Où croise-t-on des perturbateurs endocriniens ?

Partout, dans l’eau des rivières et du robinet, dans l’air extérieur et intérieur, dans l’alimentation en particulier transformée par l’industrie agro-alimentaire. Il y a de quoi demander des antidépresseurs à son médecin traitant, alors que la HAS (Haute Autorité de Santé) dénonce l’abus de leur consommation… 

Quelques mesures individuelles sont possibles (voir encadré) pour limiter leur impact. Pour les mesures plus générales, la situation est tendue. L’article 83 de la loi du 30 octobre 2018 pour l’équilibre des relations commerciales dans le secteur agricole et commercial subordonne, au 1er janvier 2020, l’utilisation des produits phytopharmaceutiques (pesticides) à proximité des zones d’habitation (épandages) à des mesures de protection des personnes.
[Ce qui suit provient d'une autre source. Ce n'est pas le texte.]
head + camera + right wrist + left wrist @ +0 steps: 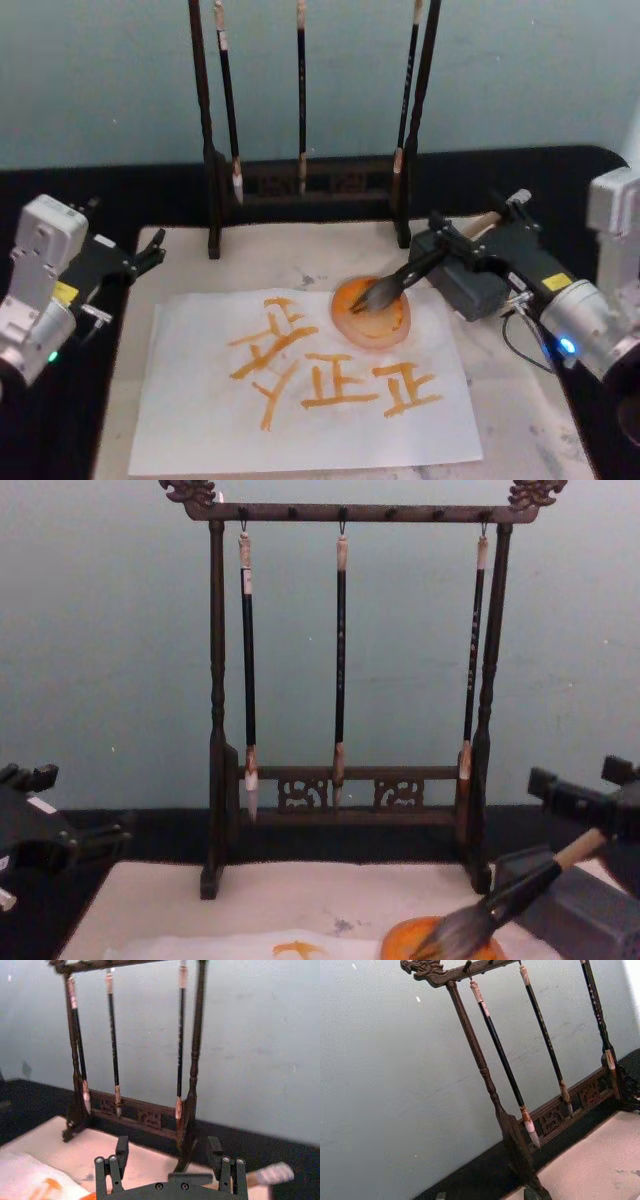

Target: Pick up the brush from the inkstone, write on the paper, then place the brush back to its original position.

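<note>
Right gripper point(478, 243) grips the brush point(420, 268) by its handle, tilted, w/ bushy dark bristles touching the orange blot point(371, 312) at the paper point(300, 385) edge. Paper carries orange strokes. Left gripper point(150, 252) parked left, fingers apart.

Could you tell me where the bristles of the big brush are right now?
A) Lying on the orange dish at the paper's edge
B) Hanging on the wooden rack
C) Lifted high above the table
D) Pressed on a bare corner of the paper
A: the brush slants down from the right gripper, bristles on the orange dish.
</note>
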`<state>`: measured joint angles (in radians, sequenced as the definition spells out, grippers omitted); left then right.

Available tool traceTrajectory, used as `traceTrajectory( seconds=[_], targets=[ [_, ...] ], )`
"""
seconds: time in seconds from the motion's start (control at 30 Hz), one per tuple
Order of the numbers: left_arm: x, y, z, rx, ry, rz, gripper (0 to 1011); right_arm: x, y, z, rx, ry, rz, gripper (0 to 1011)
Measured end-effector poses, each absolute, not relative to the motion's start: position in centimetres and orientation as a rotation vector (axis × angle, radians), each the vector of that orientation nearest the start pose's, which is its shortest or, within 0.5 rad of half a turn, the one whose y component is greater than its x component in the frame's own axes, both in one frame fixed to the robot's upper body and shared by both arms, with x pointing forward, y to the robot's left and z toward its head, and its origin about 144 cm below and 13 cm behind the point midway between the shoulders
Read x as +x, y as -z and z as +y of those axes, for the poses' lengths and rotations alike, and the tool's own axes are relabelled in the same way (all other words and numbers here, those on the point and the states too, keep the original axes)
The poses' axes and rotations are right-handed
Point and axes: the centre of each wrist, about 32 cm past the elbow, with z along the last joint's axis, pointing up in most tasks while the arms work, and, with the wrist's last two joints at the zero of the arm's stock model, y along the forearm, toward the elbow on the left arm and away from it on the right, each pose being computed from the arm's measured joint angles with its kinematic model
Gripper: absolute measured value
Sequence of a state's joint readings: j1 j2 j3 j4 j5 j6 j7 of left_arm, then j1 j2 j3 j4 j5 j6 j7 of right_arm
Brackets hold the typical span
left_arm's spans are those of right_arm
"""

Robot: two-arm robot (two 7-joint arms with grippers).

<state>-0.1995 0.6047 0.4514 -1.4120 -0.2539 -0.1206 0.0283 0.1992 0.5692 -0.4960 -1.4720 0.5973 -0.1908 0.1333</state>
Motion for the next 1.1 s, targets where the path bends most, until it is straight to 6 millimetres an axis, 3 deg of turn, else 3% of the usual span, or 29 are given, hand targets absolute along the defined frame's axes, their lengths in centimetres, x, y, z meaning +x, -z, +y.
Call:
traceTrajectory(
  seconds=[0.3,1.1],
  targets=[
    [48.9,-114.0,31.0,0.304,-1.248,-0.285,1010,49.2,-113.6,-26.5,-0.078,1.079,-0.189,1000],
    [48.9,-114.0,31.0,0.304,-1.248,-0.285,1010,49.4,-113.3,-26.2,-0.119,1.080,-0.213,1000]
  ],
)
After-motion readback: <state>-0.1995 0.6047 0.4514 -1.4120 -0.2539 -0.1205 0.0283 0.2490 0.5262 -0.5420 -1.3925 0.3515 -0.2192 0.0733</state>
Les mairies qui ont voulu anticiper ont provoqué bien des conflits ; qui osera appliquer cette loi en 2020 ? Le gouvernement a prévu d’arrondir les angles en demandant à l’Anses « tout complément utile à son avis du 20 juin 2014 concernant le dispositif réglementaire destiné à protéger les riverains des zones traitées avec des produits phytosanitaires, à la lumière des nouvelles connaissances scientifiques et de l’expérience acquises avec la mise en œuvre depuis 2016 du document guide de l’EFSA [Autorité européenne de sécurité alimentaire]9 pour l’évaluation de l’exposition des travailleurs, des opérateurs, des personnes présentes et des riverains. ». Pour se donner de la latitude dans l’interprétation de la loi si les esprits s’échauffent trop sur le terrain…

 

7 mesures de protection individuelle

1- Cesser le tabagisme actif et passif : le tabac contient des PE (benzopyrène, hydrocarbures polycycliques aromatiques, cadmium).

2- Ne pas chauffer sa nourriture dans des récipients en plastique, en particulier au micro-ondes, car le bisphénol, les phtalates migrent dans les aliments à la chaleur. Ne pas couvrir ou cuire son repas avec du film alimentaire.

3- Choisir des produits « bio » car les doses de PE y sont réduites, au mieux absentes.

4- Bannir les insecticides/pesticides du domicile et du jardin. À négocier avec le vétérinaire lorsqu’on protège son chien ou son chat contre les puces. Choisir des stratégies physiques (chauffage des mauvaises herbes, purins naturels).

5- Bannir les peintures sans solvants aromatiques (hydrocarbures) et le mobilier collé (préférer le chevillé ou cloué/vissé). 

6- Réduire les boîtes de conserve et cannettes de boissons enduites intérieurement de résine plastique. Préférer le frais, le congelé et les contenants en verre. Sinon rincer les aliments en conserve, et oublier les sodas qui sont des facteurs de risques de diabète et d’obésité.

7- les suppléments alimentaires utiles :
• l’acide folique (vitamine B9) : pas seulement chez les femmes enceintes et les enfants en croissance, parce qu’elle lutte contre les atteintes épigénétiques des PE. 
• l’iode : même à petites doses, il occupe ses récepteurs sensibles aux PE mimant les hormones thyroïdiennes. Ceux-ci perdent de leur action usurpatrice.